For now the public drinking fountains stay on in Rome, but this access is not guaranteed. In 2017, the last time of serious drought for Rome, the mayor ordered some of the Nasoni be shut off, at the rate of roughly 30 a day. Protests came from nonprofits and residents who argued that the fountains are vital for the lives of people experiencing homelessness in the city. They’re also critical to the nonhuman inhabitants of Rome—a small basin at the bottom of each fountain, specifically designed for dogs, some say, allows all sorts of animals, wild and domesticated, to take a drink. It has also been pointed out that leaking pipes in the city’s vast and aging plumbing system are to blame for far more water waste—some cite a loss of roughly 50 percent of the city’s water—compared to less than 1 percent lost from the Nasoni. Others argue that the Nasoni are actually necessary to the system, relieving pressure like a release valve, to keep the water flowing and the pipes clean.

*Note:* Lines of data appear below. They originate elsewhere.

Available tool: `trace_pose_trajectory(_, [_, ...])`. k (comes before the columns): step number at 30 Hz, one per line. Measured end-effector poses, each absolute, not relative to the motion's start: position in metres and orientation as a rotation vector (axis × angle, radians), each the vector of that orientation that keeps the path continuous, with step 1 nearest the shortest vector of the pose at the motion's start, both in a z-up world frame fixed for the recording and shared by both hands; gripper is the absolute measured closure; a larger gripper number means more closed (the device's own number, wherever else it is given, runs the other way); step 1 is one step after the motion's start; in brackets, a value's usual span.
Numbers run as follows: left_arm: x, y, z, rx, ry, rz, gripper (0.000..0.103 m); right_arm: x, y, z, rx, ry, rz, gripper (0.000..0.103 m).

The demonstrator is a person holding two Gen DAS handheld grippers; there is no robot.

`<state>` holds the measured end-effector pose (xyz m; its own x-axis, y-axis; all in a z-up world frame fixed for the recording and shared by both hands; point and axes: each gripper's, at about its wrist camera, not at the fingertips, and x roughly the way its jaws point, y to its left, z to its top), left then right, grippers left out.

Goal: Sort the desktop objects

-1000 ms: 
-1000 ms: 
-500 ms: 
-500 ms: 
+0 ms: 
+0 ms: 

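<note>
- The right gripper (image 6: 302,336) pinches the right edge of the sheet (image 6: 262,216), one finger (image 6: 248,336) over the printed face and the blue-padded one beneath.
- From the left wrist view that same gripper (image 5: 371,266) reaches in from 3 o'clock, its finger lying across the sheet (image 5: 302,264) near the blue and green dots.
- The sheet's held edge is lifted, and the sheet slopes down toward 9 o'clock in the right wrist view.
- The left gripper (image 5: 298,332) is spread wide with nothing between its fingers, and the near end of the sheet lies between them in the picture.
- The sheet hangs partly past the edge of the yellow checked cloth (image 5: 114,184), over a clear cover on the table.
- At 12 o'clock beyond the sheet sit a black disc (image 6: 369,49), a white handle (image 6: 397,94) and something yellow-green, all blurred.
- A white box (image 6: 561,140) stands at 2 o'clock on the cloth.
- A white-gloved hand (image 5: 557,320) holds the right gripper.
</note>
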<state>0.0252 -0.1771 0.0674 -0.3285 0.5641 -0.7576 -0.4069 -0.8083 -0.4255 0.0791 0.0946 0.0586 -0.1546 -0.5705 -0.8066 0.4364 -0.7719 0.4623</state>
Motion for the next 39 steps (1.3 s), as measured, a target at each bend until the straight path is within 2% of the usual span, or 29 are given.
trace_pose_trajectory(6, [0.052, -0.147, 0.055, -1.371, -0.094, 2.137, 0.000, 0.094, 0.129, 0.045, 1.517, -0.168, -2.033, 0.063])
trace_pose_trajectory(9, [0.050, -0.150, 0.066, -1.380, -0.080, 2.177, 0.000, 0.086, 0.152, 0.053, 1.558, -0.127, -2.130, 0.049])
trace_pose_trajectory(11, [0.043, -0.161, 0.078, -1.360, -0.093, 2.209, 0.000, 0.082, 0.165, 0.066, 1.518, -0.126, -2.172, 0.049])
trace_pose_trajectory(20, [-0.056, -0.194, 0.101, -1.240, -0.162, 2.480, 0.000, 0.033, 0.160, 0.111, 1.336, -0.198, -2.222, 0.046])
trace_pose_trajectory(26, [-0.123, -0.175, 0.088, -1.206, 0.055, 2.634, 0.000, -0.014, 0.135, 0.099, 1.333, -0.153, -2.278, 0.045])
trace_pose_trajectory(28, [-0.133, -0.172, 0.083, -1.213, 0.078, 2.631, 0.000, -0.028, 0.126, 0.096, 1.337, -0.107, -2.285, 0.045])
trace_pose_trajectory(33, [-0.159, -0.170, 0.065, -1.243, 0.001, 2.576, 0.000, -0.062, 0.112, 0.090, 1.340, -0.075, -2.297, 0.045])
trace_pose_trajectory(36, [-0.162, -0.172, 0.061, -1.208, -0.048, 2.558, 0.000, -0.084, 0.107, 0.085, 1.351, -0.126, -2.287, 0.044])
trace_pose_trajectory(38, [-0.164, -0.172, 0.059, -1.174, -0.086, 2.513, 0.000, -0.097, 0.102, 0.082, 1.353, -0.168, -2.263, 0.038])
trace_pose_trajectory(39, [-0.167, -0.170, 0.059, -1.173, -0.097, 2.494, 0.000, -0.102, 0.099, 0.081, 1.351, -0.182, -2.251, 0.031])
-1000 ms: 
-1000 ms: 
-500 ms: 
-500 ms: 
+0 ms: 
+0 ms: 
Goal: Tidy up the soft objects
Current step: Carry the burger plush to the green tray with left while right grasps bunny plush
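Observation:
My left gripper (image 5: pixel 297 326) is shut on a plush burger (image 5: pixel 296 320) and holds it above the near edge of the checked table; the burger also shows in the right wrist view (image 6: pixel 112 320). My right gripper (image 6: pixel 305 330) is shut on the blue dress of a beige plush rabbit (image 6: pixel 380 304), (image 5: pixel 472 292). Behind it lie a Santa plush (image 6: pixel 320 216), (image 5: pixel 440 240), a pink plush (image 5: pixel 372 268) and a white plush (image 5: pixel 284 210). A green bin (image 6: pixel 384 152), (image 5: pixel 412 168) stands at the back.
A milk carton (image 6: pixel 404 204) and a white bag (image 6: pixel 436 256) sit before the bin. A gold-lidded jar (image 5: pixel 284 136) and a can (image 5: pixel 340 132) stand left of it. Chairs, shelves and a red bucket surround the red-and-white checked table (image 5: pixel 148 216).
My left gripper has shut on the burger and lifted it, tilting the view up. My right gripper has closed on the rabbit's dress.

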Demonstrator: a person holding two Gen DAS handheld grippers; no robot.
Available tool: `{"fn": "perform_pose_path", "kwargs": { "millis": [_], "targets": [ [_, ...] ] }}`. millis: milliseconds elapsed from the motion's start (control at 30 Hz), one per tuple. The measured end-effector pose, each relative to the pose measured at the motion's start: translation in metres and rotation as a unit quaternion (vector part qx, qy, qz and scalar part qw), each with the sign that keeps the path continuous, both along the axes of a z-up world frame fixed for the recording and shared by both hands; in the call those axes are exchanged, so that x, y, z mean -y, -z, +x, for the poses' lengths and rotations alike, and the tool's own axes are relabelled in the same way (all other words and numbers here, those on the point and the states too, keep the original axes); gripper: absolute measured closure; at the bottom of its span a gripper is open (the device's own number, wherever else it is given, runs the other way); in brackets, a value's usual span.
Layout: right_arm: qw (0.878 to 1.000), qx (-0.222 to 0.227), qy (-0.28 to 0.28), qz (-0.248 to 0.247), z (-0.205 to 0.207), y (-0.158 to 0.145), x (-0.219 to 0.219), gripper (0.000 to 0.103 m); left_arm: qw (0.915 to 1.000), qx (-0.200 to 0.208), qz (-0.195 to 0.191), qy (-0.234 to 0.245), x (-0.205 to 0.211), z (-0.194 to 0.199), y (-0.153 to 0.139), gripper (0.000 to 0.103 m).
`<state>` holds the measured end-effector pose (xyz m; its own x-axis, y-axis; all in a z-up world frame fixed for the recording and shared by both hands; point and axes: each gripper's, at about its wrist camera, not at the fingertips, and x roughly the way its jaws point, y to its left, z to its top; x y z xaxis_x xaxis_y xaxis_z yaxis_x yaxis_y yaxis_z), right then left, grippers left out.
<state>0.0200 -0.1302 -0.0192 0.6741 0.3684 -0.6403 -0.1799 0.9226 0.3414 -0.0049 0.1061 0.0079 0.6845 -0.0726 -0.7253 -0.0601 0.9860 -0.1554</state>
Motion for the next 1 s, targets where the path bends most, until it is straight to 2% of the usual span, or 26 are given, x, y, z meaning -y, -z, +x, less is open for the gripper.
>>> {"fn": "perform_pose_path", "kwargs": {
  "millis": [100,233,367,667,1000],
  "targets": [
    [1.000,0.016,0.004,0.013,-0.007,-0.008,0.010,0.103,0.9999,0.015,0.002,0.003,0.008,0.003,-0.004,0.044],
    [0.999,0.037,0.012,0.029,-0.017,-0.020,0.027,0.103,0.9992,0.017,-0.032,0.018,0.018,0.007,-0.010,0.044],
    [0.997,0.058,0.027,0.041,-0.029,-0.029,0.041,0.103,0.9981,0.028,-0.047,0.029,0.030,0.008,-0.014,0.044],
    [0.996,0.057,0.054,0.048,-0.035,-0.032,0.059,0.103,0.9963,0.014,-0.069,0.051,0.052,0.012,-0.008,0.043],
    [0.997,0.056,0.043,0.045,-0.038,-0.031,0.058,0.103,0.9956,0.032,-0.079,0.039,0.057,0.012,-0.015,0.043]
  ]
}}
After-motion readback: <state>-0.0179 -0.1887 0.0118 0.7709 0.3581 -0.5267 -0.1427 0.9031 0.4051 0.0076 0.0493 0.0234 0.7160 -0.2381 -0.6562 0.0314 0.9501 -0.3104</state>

Yet the drought brings to light that, as delicious and seemingly inexhaustible as it is, the groundwater that feeds the city with water is not, in fact, eternal. In order to be replenished, an aquifer must be slowly “recharged” by rainfall. The measurement for groundwater recharge rates is in the millimeters per year, and so is by definition a slow and steady process. The ACEA is aware of this challenge, and recently inaugurated a man-made recharging system to pump water back down into the aquifers. The recharging of groundwater is just one of hundreds of water-related problems cities will face in the coming decades: problems that seem particularly pressing for Italy’s capital. Climatic projections expect that drought days could make up more than 50 percent of the dry season in the mediterranean region by 2065, if greenhouse gas emissions aren’t radically reduced. The greater Po Basin (where a third of all Italians live) hit record low water levels this year. Estimates say 30 percent of the rice crops of the region will die, affecting the economy of Europe and beyond. (Italy provides the EU with 50 percent of its rice). This July, record high temperatures in Italy’s north destabilized a glacier, causing an avalanche in the Dolomiti (the Italian Alps), leaving seven people dead. A recent toxic smoke cloud hovering over Rome’s skyline in late July seemed an omen of the potential strife to come.
Today, the Nasoni are a model of what urban water access might look like: a free resource that encourages occupation of the public realm, supports the health of all, and renders commodification efforts (i.e. the plastic water bottle) obsolete. Rome has a real, visual and physical connection to its water source, to its hinterland, thanks to them: the Nasoni flow day in and day out, each one like their own mini-river. Their soothing trickle, perhaps lulling you to sleep through an open bedroom window, the cool air around them deepening your breath: le fontanelle bring the hinterland into the daily life of the city—a constant reminder of the life giving force of water. Perhaps this is when Rome’s moniker as the “Eternal City” rings most true: water flowing from the fountains like a river, the sun sharp and timeless on the travertine, and the scraggly permanence of the stone pines, their shadows stretching out across the surface of the Tiber.